» YOUR OBJECTIVE: What you return should match the data exactly, from the first line to the last.

» DATASET SECTION:
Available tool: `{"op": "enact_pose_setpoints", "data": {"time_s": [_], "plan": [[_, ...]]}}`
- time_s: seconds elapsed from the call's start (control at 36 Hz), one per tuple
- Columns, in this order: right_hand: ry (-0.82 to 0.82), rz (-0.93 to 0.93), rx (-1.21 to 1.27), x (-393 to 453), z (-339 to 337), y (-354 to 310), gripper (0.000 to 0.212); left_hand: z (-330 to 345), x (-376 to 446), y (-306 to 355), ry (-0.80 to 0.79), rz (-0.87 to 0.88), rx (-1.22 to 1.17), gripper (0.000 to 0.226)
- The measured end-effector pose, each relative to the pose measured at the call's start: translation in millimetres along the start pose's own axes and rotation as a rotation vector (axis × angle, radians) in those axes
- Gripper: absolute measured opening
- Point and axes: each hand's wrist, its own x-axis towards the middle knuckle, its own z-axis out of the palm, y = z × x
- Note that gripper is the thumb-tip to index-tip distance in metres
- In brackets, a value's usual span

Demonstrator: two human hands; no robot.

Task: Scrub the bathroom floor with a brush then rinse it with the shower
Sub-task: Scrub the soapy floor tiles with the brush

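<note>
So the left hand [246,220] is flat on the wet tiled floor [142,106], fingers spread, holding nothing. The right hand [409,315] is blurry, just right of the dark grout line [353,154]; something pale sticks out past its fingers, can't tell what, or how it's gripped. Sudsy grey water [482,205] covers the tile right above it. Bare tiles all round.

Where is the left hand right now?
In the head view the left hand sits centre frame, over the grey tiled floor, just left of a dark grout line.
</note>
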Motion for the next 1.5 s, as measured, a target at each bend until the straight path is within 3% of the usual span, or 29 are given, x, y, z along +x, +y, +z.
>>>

» SOLUTION TO THIS TASK:
Available tool: `{"op": "enact_pose_setpoints", "data": {"time_s": [_], "plan": [[_, ...]]}}`
- time_s: seconds elapsed from the call's start (control at 36 Hz), one per tuple
- Columns, in this order: right_hand: ry (-0.82 to 0.82), rz (-0.93 to 0.93), rx (-1.21 to 1.27), x (-393 to 453), z (-339 to 337), y (-354 to 310), gripper (0.000 to 0.212); left_hand: z (-330 to 345), x (-376 to 446), y (-306 to 355), ry (-0.80 to 0.79), rz (-0.87 to 0.88), rx (-1.22 to 1.17), gripper (0.000 to 0.226)
- The measured end-effector pose, each relative to the pose measured at the call's start: translation in millimetres along the start pose's own axes and rotation as a rotation vector (axis × angle, radians) in those axes
- Gripper: absolute measured opening
- Point and axes: each hand's wrist, its own x-axis towards the middle knuckle, its own z-axis out of the palm, y = z × x
- Note that gripper is the thumb-tip to index-tip distance in metres
- In brackets, a value's usual span

Demonstrator: two human hands; no robot.

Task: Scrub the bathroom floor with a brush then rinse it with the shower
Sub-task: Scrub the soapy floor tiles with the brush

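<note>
So the left hand [246,220] is flat on the wet tiled floor [142,106], fingers spread, holding nothing. The right hand [409,315] is blurry, just right of the dark grout line [353,154]; something pale sticks out past its fingers, can't tell what, or how it's gripped. Sudsy grey water [482,205] covers the tile right above it. Bare tiles all round.

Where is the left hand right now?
In the head view the left hand sits centre frame, over the grey tiled floor, just left of a dark grout line.
</note>
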Motion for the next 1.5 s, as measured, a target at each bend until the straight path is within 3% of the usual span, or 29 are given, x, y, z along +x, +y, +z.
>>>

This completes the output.